• _WORK ITEM_
Search the material below for the string "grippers". Return every line that holds it.

• _DATA BELOW_
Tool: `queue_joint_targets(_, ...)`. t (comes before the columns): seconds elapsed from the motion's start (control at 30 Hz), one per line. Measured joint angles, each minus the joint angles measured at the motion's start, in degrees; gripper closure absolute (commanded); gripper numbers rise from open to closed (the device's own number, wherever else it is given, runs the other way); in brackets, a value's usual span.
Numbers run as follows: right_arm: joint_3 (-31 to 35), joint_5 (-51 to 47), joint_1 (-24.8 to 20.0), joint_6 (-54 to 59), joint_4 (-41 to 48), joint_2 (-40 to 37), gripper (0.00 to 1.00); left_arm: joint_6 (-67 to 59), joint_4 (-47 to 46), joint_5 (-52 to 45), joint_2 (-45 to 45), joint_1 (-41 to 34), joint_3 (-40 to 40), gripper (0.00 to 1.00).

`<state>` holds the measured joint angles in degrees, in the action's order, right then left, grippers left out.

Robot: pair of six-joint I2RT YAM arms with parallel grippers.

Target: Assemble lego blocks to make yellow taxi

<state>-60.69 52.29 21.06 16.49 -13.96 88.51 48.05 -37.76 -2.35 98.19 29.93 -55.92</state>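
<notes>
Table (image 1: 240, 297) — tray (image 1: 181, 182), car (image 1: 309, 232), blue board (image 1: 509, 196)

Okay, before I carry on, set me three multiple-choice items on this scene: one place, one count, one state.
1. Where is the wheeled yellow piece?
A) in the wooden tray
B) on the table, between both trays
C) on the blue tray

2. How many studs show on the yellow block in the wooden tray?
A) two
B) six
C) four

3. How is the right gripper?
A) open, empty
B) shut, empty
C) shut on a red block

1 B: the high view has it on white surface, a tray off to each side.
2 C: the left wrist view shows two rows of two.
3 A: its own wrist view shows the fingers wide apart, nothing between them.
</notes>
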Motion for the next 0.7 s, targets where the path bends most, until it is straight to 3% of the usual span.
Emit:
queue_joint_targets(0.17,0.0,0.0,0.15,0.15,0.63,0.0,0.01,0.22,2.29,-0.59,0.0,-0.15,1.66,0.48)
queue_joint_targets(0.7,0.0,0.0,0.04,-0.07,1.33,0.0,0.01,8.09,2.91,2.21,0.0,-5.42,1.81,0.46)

• _EXERCISE SOLUTION_
`<state>` holds the measured joint angles in degrees, in the action's order, right then left, grippers left out.
Robot: pair of six-joint I2RT YAM arms with parallel grippers.

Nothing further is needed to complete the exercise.